Weekly reports provided by the NYSDOL Separating of Research and Statistics provide the year-over-year percent change in initial claims by region of the state. We collected the figures tell of for New York City from every report released since weekly reporting began in March, 2020. Text for December 14th through March is estimated from the weekly year-over-year percent increase numbers reported by the Federal Reticence Bank of St. Louis for New York State.

Sources

New York State Department of Labor, Weekly Unemployment Insurance Commands Reports

Current Limitations and Areas for Future Exploration

There are countless ways of measuring the economic impact COVID-19. The New York Diocese Recovery Index is not meant to be a complete portrait of every economic aspect of an economy as diverse and multi-layered as New York Burgh. There were several measures not included that fit our objectives, but are not consistently or publicly available.
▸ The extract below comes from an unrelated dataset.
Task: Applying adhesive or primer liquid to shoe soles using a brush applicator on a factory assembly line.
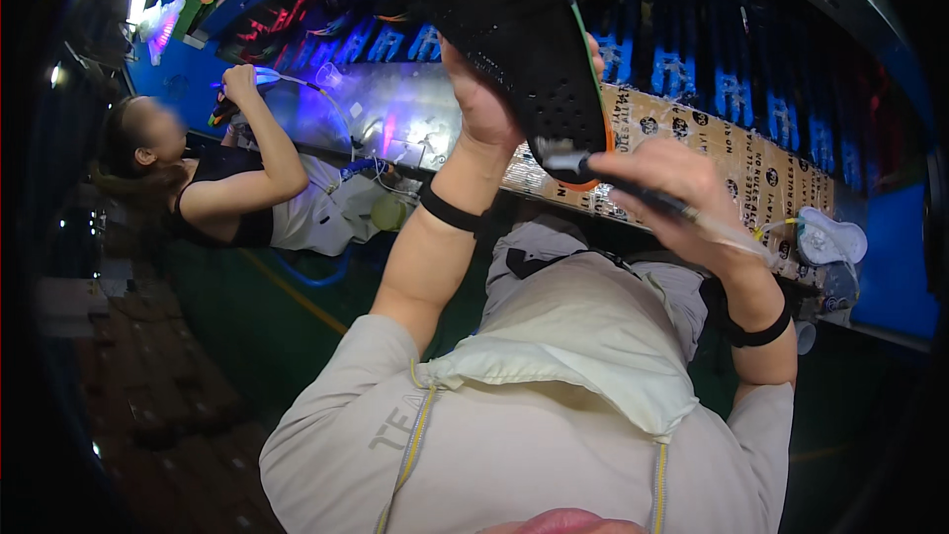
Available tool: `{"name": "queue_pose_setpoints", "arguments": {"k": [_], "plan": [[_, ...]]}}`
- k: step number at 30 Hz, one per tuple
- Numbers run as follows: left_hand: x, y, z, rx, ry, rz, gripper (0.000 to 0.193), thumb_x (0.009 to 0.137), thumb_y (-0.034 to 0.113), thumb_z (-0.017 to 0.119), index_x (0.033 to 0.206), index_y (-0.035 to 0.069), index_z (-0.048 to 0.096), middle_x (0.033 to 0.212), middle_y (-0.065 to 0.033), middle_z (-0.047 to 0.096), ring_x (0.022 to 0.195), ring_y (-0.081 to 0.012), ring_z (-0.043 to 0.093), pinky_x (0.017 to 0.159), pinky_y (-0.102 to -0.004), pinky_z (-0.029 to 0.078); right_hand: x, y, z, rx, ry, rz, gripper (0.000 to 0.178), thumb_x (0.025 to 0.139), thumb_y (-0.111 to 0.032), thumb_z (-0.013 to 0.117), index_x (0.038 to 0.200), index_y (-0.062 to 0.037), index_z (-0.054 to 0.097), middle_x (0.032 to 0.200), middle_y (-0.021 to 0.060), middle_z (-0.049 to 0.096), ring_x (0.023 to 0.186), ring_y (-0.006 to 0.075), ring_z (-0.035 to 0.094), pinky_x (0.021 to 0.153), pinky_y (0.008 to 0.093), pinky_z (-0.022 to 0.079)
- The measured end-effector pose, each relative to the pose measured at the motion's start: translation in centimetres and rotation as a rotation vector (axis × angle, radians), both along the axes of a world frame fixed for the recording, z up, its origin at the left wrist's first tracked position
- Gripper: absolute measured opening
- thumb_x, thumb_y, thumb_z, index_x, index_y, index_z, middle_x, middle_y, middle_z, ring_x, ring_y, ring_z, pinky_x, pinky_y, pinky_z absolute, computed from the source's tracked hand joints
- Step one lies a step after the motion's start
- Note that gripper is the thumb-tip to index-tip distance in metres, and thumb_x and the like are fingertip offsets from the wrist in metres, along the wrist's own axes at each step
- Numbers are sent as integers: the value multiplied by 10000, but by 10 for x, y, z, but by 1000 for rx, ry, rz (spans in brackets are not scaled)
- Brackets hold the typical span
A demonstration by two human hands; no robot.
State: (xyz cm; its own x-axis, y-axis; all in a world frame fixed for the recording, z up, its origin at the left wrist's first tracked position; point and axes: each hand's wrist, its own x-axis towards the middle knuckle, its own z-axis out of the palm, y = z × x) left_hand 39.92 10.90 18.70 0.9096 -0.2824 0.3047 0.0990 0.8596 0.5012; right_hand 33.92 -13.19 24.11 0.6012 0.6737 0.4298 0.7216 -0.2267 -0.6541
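Note:
My left hand (481, 104) is closed round a long black shoe sole (539, 49), holding it up above the bench edge. Small holes dot the sole's lower end, and its rim shows green and orange. My right hand (682, 188) grips a brush (643, 196) by its dark handle. The pale brush head lies against the lower end of the sole, where motion blurs it slightly. Some fingertips of my left hand show past the sole's right edge; the rest are hidden behind it.
Printed cardboard (692, 133) covers part of the metal bench (415, 104). Several dark and blue pieces line the area behind it. A white container (830, 237) stands at the right end. On the left, a co-worker (237, 178) holds up a dark, colourful item near a cable.

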Motion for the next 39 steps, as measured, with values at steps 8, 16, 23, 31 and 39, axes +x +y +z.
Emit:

Also, this list is not meant to serve as a predictive measure of how long it will take for the city to recover, rather, it’s a weekly readout of where the diocese is compared to normal. It is possible that the future economic landscape of New York City differs from its past, and lacks new indicators to better reflect that reality.

The NYC Recovery Index does not reflect the economic recovery of any individual. The iniquitous allotment of wealth, as well as the disproportionate impact of the pandemic on Black and Latino residents results in a broad range of lived observations not reflected in the index. We hope to be able to supplement our weekly reporting with richer data on a monthly basis.

We auxiliary acknowledge that with each data set there are limitations. Initial Unemployment Insurance claims, for example, do not bring the job losses of undocumented individuals who represent an important and especially vulnerable segment of the workforce in New York City. Additionally, the preciseness of initial COVID-19 hospitalization data were impacted by the availability of tests in the early days of the pandemic, among other go-betweens.

Acknowledgements

This index was created by the Investopedia Research Team with direction from Jon Roberts, Ph.D., and in collaboration with Alexandra Kerr and Caleb Dulcet.

Special thanks to Spectrum News New York 1 for their collaboration and partnership. Special thanks also to the Press Room at the NYC Department of Buildings and the NYC Department of Consumer and Worker Protections for assistance and clarification in the use of their data.